Executive producer Ali Adler believes there’s much more for people to notice about Supergirl before they notice she’s a woman. Here's how he put it to THR.
But what is exciting about Supergirl, in particular, is you come in and you forget immediately the whole aspect of, 'This is a girl.' All you see from Melissa Benoist's character is strength and power and a true hero. That doesn't have a gender.

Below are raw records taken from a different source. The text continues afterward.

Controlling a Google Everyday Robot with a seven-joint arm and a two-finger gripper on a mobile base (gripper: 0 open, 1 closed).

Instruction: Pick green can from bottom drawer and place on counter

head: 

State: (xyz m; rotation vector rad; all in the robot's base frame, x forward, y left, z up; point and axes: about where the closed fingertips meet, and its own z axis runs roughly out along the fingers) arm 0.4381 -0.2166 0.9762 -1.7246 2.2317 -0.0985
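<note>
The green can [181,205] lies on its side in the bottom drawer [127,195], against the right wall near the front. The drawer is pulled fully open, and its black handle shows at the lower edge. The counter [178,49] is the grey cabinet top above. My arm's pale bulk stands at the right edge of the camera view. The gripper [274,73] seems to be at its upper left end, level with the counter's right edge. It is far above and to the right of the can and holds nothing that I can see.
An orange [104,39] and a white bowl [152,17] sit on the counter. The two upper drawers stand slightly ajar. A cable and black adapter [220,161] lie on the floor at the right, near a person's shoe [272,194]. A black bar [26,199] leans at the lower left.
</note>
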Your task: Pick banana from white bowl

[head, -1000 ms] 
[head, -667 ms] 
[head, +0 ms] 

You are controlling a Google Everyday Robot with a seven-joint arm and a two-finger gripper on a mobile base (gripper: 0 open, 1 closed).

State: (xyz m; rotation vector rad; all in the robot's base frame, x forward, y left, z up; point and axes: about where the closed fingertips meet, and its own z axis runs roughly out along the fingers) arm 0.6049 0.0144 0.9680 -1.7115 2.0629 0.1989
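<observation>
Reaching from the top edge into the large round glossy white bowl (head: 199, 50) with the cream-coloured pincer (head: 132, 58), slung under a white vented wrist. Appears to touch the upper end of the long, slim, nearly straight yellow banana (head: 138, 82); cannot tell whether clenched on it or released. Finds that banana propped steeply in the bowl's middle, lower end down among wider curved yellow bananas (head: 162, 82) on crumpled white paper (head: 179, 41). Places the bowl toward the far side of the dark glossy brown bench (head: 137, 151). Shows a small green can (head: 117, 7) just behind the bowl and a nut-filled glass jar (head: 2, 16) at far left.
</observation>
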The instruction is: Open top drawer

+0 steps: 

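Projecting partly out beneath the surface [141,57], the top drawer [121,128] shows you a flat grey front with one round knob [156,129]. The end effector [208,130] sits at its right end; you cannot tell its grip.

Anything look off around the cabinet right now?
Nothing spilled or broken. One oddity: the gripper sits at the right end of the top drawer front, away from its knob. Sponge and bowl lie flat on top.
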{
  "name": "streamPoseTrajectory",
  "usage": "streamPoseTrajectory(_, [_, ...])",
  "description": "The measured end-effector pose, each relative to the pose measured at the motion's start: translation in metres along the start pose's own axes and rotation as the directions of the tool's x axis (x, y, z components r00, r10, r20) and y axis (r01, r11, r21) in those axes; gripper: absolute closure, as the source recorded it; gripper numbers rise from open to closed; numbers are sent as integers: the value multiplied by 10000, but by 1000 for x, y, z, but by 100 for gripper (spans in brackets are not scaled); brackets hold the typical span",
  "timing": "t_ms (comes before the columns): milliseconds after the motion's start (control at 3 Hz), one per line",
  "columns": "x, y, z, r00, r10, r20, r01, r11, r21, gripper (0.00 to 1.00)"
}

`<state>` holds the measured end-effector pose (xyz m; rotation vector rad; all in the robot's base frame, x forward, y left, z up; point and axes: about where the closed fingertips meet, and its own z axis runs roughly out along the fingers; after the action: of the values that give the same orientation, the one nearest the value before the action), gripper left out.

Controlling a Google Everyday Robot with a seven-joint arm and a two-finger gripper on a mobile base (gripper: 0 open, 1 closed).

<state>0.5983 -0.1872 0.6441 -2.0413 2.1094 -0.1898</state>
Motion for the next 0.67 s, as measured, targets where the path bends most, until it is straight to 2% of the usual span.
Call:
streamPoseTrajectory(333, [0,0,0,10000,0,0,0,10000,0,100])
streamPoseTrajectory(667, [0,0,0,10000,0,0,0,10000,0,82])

It can be a difficult tightrope to walk. They don’t want the series to be about the fact that their lead character is female, while the fact that she is female is the thing that separates her from the rest of the superhero world and makes her different and interesting. This is part of why the series' initial trailer was somewhat divisive. While it did show Supergirl the hero, it also had Kara the coffee jockey secretary. One of those things may not have a gender, but the other is argutably unfortunately associated with one all too often. The series is, however, promising to “twist” traditional superhero tropes, and Supergirl is going to handle her various obstacles differently than Superman would, because she's a different character who was raised both on Krypton, and Earth, differently from her cousin.
Still, it’s difficult to say that viewers will “forget” that she’s a woman. In addition to the fighting of super villains, there will also be romantic subplots including a potential love triangle. The creative team is promising to twist that trope as well, because Kara’s romantic rival, the character of Lucy Lane, won’t really be a rival. Instead, she’ll be a friend that the audience will like as much as our lead. It’s difficult to see how a love triangle isn’t going to break down into two women fighting over a man, but we’ll give them the benefit of the doubt, as we’d love to see them make it work.
Supergirl is a woman. There's absolutely nothing wrong with that. Finding success in her series will not come from forgetting or ignoring who she is, but rather in showing that she is strong and heroic. We’re excited to see a new fresh face in the superhero landscape when Supergirl premieres on CBS on Monday, October 26.